Report the number of lines holding "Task" in the material below, and nothing more.

------------------------------

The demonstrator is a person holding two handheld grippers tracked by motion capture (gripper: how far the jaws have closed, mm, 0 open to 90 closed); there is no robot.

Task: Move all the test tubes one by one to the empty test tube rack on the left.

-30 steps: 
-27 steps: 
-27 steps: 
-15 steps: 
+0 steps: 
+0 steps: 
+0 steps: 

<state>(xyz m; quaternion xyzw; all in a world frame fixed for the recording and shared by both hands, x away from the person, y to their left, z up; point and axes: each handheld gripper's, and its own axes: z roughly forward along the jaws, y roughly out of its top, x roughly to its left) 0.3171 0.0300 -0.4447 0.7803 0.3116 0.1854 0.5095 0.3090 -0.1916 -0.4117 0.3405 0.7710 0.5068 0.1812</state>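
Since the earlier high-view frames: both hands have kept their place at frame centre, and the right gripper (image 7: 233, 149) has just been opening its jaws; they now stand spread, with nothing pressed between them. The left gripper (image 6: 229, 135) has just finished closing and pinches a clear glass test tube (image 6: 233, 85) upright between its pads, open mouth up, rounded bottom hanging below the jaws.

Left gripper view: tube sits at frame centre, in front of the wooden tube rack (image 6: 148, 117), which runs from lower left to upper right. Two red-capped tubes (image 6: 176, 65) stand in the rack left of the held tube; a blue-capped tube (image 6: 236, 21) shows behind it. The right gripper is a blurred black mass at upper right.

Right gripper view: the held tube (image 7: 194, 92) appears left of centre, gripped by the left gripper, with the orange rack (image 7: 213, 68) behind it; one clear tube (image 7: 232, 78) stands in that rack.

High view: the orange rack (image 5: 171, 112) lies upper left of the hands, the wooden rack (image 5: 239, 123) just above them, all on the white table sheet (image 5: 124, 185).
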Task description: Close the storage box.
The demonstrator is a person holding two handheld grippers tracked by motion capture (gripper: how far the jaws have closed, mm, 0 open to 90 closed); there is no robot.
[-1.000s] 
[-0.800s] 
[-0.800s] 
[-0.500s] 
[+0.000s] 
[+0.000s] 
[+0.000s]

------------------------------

_OUTPUT OF THE EXERCISE:_ 2